● **WHAT YOU WILL DO**
Exactly retype the lines below from the one containing "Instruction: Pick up" through the end of the listing. Leave pictures out.

● **INFORMATION SHOWN**
Segment Open

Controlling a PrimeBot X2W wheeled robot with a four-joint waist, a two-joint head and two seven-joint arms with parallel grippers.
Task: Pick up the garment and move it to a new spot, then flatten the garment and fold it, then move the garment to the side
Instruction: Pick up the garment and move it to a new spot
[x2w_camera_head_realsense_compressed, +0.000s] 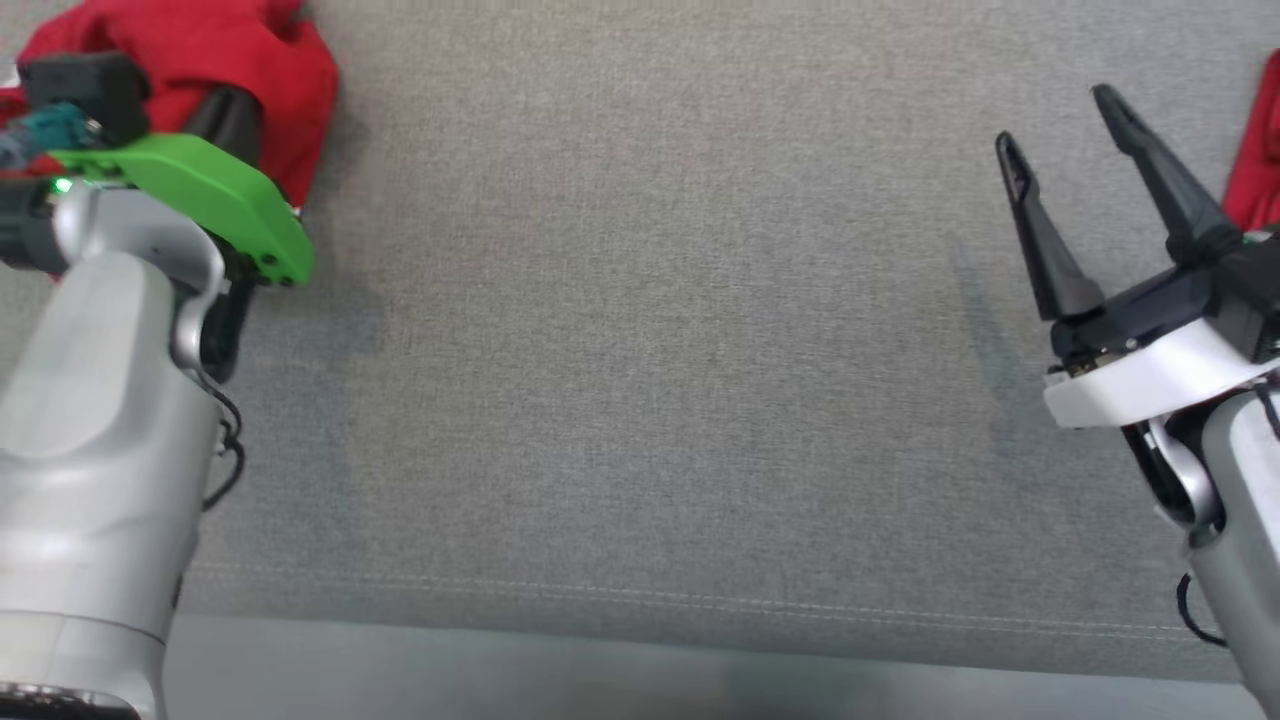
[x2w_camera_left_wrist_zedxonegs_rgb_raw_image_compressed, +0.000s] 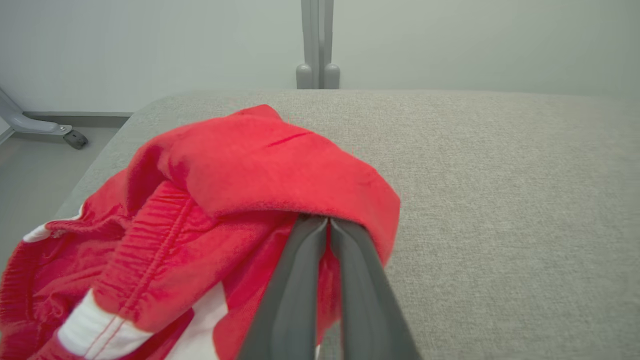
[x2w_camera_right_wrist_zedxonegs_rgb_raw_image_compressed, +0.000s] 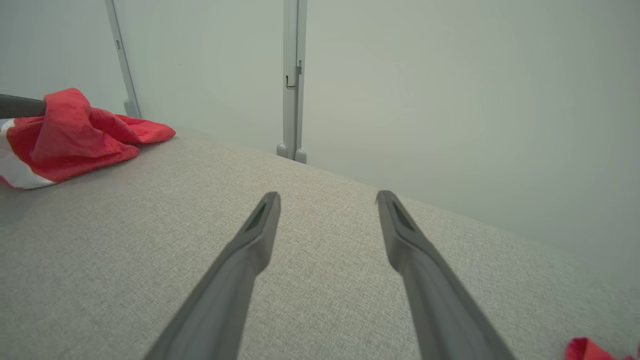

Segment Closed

● **WRITTEN SOLUTION**
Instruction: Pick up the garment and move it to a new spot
[x2w_camera_head_realsense_compressed, +0.000s] 
[x2w_camera_left_wrist_zedxonegs_rgb_raw_image_compressed, +0.000s] 
[x2w_camera_right_wrist_zedxonegs_rgb_raw_image_compressed, +0.000s] 

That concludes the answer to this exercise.